The service is currently a non-statutory executive office of the Department of Justice, with a large degree of operational autonomy, but no legal personality or defined functions.
The Department of Justice described the IPS as “a crucial part of the criminal-justice system” that was having to deal with increasing governance obligations, along with the service and capacity challenges generated by population growth.
It was first set up under a 1998 Government decision that approved its establishment on an initial administrative basis to prepare the ground for an intended statutory Prisons Authority.
The planned legislation, however, was never brought forward, and the IPS has remained an arm of the department.
Minister for Justice Helen McEntee has now received Government approval to publish the general scheme of the Irish Prison Service Bill 2023.
Under the bill, the functions of the IPS will include providing safe and secure custody, upholding human rights, and supporting prisoner rehabilitation.
The service will have oversight from an independent non-executive board, while further support will be provided by a dedicated audit committee, and by other expert committees as required.
Under the draft law, the IPS is charged with providing services and activities to support the health, self-respect and spiritual, moral and mental well-being of prisoners.
It must also provide prisoners with educational, training and other developmental opportunities.

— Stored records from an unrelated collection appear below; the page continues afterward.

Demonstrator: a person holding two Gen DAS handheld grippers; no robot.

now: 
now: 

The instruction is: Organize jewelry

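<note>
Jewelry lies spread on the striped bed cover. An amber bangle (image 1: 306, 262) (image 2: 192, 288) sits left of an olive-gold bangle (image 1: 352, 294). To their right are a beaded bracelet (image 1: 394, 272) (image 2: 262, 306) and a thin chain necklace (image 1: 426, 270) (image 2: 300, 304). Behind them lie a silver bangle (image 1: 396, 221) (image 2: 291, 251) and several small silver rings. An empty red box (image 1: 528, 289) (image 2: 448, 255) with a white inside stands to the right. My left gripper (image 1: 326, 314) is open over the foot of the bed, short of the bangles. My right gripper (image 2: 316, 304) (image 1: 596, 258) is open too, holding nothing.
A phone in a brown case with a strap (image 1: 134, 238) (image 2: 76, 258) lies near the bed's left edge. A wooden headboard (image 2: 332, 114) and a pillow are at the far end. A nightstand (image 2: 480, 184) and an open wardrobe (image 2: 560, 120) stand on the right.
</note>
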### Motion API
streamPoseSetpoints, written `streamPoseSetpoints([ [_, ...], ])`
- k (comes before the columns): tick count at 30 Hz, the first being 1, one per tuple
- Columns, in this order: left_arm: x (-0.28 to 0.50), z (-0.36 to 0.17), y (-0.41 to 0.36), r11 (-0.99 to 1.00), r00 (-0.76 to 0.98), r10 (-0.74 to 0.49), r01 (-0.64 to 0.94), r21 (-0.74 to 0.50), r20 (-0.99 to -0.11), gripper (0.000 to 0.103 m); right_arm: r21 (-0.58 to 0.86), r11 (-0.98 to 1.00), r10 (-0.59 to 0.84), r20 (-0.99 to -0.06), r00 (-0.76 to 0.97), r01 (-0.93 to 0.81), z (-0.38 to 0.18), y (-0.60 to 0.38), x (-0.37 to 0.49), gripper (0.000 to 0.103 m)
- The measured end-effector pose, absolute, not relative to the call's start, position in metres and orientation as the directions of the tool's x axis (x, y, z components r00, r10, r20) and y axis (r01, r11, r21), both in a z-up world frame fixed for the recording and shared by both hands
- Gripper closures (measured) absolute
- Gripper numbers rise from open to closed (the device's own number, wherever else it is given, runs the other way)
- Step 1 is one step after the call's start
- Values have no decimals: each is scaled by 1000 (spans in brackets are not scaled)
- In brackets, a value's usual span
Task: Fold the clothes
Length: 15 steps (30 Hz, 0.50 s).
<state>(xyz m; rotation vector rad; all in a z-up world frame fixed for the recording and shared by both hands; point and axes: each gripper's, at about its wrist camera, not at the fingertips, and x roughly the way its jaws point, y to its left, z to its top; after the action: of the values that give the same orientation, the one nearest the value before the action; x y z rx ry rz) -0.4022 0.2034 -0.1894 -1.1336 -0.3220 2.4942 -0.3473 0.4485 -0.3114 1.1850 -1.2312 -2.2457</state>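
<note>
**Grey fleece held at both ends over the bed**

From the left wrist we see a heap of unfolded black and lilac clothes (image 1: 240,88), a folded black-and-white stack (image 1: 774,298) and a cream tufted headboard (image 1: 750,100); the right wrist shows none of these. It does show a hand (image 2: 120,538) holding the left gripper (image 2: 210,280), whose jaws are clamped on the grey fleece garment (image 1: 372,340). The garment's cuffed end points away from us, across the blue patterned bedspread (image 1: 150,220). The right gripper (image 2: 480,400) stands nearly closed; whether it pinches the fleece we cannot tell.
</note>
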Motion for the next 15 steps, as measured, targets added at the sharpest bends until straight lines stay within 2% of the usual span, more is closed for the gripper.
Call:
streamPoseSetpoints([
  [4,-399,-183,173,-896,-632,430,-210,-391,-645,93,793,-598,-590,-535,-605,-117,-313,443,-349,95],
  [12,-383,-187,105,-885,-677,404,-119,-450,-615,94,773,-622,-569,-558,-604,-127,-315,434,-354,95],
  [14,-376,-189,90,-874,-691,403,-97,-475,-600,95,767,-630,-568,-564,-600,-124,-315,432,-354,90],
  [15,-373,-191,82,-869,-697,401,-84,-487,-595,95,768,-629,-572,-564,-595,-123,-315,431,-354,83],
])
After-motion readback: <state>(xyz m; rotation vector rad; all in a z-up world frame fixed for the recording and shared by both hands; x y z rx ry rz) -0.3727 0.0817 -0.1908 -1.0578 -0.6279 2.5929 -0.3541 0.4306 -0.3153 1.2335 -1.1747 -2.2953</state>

The bill will also formalise the IPS Director General’s accountability to the minister for the overall management of the prison system.
The Minister for Justice will continue, however, to provide “policy direction” and to approve the service’s broader corporate strategy and capital investment.
“This bill will help to ensure that the IPS is best positioned to fulfil its mandate and to meet future challenges – including its role in the effective management of prison numbers, resources and penal policy reforms,” the minister stated.
The IPS currently has more than 3,500 staff, an annual budget of more than €420 million, and an average of approximately 4,700 prisoners in custody on a given day.